Back to Stories

Proper Protection or Perverse Incentive? Orgs Challenge ESA Process

Two Montana nonprofits file suit against Endangered Species Act’s ‘Blanket Rule’

PERC has worked with a Centennial Valley ranch to manage cattle in ways that avoided conflict with grizzly bears, which are a threatened species under the ESA. Photo courtesy Photorotator
PERC has worked with a Centennial Valley ranch to manage cattle in ways that avoided conflict with grizzly bears, which are a threatened species under the ESA. Photo courtesy Photorotator
by Robert Chaney

As the Trump administration launches a multi-pronged effort to weaken the Endangered Species Act from within the federal government, two Montana-based organizations have sued to change it from the outside.

The Property and Environmental Research Center along with the Rocky Mountain Elk Foundation teamed up to challenge the U.S. Fish and Wildlife Service’s use of a “Blanket Rule” that provides strict protections to species which don’t yet have individually tailored ESA recovery plans. The rule had been in use since 1975, before getting dismantled during Donald Trump’s first administration and then reinstated under President Joe Biden. The two organizations prefer the Trump version.

Jonathan Wood, PERC’s vice president for law and policy, said the rule created “perverse incentives” that drove private landowners away from wildlife conservation.

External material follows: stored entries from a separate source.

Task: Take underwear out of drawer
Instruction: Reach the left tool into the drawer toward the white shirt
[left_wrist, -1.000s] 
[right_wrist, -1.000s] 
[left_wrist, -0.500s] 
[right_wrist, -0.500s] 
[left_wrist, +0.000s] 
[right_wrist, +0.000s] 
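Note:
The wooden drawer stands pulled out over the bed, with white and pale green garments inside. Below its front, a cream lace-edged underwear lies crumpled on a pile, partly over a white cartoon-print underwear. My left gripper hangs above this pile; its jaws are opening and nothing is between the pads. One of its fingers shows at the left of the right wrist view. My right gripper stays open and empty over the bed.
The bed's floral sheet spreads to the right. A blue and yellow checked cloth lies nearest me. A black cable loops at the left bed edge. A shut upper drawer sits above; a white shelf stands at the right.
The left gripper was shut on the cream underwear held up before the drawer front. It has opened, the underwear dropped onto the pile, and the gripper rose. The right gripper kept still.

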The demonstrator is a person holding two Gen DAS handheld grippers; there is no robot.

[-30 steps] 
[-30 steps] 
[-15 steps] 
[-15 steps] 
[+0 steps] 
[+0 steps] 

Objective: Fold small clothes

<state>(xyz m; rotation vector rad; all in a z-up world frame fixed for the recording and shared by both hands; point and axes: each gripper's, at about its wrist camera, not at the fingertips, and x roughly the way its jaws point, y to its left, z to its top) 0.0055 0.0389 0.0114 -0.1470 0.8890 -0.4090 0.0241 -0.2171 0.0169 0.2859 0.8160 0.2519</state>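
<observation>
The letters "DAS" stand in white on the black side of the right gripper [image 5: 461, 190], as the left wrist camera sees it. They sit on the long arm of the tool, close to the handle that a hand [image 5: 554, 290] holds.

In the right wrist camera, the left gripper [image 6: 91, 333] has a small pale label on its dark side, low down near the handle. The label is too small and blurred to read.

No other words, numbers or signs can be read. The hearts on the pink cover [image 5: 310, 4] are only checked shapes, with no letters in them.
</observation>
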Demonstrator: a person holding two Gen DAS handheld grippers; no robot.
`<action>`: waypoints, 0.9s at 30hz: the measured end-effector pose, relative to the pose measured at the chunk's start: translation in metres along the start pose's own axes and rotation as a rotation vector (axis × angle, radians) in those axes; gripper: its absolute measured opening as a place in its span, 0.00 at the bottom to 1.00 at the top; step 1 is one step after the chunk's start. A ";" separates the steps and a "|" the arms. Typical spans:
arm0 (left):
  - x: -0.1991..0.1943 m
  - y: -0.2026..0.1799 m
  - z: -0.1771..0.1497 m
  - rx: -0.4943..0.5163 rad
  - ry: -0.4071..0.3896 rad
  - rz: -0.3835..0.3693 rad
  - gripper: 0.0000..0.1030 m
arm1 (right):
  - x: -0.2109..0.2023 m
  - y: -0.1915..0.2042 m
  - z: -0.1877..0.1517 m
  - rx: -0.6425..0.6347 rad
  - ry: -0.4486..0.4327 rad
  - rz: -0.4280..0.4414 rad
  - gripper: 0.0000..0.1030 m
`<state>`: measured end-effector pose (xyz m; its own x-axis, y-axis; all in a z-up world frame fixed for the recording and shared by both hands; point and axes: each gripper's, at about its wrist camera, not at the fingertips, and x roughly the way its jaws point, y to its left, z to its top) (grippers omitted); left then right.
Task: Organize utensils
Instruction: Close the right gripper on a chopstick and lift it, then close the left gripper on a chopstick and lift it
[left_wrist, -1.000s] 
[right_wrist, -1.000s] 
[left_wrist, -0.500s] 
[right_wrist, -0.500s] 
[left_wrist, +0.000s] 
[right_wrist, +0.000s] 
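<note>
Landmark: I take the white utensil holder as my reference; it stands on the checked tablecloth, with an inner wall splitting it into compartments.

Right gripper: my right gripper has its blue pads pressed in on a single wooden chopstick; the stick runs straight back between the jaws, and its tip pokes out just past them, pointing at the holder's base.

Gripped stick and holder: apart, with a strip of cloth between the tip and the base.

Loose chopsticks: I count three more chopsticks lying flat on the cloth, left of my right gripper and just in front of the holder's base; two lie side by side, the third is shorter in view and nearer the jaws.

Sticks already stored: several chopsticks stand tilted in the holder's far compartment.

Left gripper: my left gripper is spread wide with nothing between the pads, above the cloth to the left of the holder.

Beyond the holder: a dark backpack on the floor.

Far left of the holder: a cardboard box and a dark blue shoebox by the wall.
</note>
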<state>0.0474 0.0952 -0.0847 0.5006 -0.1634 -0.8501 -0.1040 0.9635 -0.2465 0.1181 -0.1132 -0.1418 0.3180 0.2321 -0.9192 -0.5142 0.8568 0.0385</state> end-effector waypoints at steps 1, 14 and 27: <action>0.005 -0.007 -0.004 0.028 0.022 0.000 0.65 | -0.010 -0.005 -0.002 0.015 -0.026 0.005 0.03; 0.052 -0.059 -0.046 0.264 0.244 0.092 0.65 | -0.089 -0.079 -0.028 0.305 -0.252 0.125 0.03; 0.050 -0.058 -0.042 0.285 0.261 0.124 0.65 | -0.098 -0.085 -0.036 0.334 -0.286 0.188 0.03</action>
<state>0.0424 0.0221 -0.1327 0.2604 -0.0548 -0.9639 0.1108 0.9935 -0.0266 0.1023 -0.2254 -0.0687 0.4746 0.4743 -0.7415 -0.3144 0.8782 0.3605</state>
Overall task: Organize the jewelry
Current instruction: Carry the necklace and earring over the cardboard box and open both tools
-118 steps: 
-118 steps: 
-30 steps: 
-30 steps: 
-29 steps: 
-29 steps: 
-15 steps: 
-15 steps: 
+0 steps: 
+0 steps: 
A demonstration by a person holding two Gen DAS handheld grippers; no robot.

“We’re in the position where we should not do conservation because we’ll be punished for it,” Wood said of the lawsuit, which was filed on March 10. “That happens because of the fear and anticipation of [an ESA] listing. States make decisions based on today’s harms, and the potential of future listings makes those harms worse.”
The Blanket Rule was first implemented in 1975, just over a year after the Endangered Species Act was signed by President Richard Nixon.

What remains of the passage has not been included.